After a few more pleasantries, Conners
excused himself and continued down the hall. He knew his problems
were only beginning. The ship was in chaos and the crewmen were
already scattering like pollen in the wind. To top it off, he’d
spend the next tour of duty trying not to flinch whenever a
pub-house rounder asked the name of his ship. The Skipper should’ve
thought twice before sticking them with a moniker like that one, he
thought; the wags would have a field day. But he consoled himself
with the prospect of greeting the tyro ensigns. Knocking the lot of
them down to size after officer’s school inflated their ego enough
to dwarf a red giant was among a greenshirt’s most treasured
duties, relished by yeoman throughout the long history of the
Cosmic Guard. And a good hazing was all he needed to lift his
flagging spirits.

 

* * *

cc: 142-8905.7

FILE: Log

ACCESS: Command.

SECURITY: Standard

OPERATIONAL STATUS: Repairs in Progress

LOCATION: SB 114, Ishtar Command/Dry Dock

Engine cable installation is progressing
normally, but we cannot test the engines until the main computers
are activated, making the Simulator operational. Computer glitches
will continue unabated for the foreseeable future, as a large
portion of programming from the contractor was scrambled before the
final copy was entered onto the program discs. Only life support
and security programs are intact, but outlet terminals are
available for simple functions when programmed manually or
connected to the starbase mainframe. Molecular transmitter will
operate in theoretical realm only until we resolve the glitches;
initial test turned metal block into a mangled mess resembling the
artistic grotesqueries of the late Primitive Abstractionist period
of Old Earth.

Lack of experienced personnel impedes
progress on all fronts, but the trickle of trained technicians has
accelerated to a full-fledged dribble and the rest of the officers
should arrive at any time.

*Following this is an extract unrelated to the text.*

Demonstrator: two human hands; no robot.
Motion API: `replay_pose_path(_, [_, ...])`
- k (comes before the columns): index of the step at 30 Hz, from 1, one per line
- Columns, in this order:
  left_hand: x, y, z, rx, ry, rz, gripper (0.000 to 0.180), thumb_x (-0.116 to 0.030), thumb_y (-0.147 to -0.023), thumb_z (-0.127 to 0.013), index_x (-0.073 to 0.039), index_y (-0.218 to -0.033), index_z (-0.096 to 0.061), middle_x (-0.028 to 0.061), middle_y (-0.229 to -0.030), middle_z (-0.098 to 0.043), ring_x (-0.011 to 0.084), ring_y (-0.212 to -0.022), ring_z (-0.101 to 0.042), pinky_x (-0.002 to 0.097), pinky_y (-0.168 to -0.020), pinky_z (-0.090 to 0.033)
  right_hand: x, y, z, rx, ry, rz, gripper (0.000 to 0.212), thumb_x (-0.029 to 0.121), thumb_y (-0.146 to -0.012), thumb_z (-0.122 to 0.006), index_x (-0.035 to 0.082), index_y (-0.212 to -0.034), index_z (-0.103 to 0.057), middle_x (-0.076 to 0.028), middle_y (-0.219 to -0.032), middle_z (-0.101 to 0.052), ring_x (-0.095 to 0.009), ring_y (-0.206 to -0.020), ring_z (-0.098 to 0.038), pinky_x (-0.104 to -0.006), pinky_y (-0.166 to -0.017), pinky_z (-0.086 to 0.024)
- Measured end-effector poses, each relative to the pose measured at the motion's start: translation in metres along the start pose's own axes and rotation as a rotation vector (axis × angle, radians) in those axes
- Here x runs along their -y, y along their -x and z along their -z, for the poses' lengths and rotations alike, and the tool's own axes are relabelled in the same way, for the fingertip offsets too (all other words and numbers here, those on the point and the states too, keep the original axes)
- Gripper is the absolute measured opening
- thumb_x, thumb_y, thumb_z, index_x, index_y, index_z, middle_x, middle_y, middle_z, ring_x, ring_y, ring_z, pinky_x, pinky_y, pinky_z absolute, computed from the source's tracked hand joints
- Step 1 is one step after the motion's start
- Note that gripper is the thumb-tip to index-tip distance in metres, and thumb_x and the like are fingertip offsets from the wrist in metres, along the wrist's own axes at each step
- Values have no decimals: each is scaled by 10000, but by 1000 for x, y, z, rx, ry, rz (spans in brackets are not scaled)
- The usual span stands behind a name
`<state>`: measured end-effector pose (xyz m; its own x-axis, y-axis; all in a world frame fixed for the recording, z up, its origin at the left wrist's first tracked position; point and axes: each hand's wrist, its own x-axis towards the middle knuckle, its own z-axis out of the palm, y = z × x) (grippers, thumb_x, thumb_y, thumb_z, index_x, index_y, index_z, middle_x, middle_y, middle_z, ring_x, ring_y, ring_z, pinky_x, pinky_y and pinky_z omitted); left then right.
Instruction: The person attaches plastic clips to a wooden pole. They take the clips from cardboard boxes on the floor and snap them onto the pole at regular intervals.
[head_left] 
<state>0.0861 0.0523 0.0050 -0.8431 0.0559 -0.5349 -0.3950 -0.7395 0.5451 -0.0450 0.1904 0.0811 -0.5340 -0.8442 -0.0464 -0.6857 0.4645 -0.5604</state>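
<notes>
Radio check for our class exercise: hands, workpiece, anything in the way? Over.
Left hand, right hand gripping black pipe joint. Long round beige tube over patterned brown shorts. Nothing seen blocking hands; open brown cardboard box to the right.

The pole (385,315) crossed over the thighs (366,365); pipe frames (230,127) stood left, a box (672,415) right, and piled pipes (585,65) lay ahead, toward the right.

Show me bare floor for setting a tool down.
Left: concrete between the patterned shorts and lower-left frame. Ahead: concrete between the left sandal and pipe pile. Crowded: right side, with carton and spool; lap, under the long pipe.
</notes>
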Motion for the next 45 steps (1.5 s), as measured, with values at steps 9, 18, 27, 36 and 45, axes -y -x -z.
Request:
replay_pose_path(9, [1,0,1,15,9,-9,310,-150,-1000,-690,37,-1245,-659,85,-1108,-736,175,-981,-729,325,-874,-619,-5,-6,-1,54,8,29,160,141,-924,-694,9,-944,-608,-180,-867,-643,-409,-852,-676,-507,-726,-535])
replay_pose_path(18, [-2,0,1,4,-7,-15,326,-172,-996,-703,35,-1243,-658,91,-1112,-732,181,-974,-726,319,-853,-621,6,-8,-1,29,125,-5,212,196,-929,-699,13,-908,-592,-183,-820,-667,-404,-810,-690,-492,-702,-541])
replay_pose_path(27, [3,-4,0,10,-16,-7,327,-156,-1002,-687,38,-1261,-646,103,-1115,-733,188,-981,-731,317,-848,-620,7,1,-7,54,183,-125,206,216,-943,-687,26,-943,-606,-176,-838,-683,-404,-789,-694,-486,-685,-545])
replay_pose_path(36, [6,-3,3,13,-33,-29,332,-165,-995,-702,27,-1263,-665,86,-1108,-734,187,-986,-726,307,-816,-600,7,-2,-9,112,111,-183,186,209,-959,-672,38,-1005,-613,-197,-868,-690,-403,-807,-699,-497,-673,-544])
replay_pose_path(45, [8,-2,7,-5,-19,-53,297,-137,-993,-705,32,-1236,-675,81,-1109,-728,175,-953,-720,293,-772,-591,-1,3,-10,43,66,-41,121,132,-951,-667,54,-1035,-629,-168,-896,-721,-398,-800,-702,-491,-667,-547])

Nevertheless, I plan for the ship to be
starworthy by the end of the current Cosmic Year, despite the
deteriorating discipline caused by overwork due to Fleet delays in
filling my personnel requisitions. Once our full complement
arrives, many problems should vanish. However, I plan to sequester
the ship and crew until repairs are completed and the ship is ready
for final pre-launch inspection. While this may cause additional
morale problems, on-base distractions appear to be causing greater
problems, albeit of a different sort.

Capt R Cook

 

Cook pressed the entry button on the
portable computer dangling in the air above him and recorded the
entry. It was the sixteenth log entry he’d made as captain of his
ship—one each day, every ten cosmic hours since he’d formally
assumed command. And, he’d remarked to himself more than once, each
one said the same thing: problems, problems, problems. There seemed
to be no end in sight, and the problems kept coming. Yawning, he
placed the machine in its stand on the wall by his bed.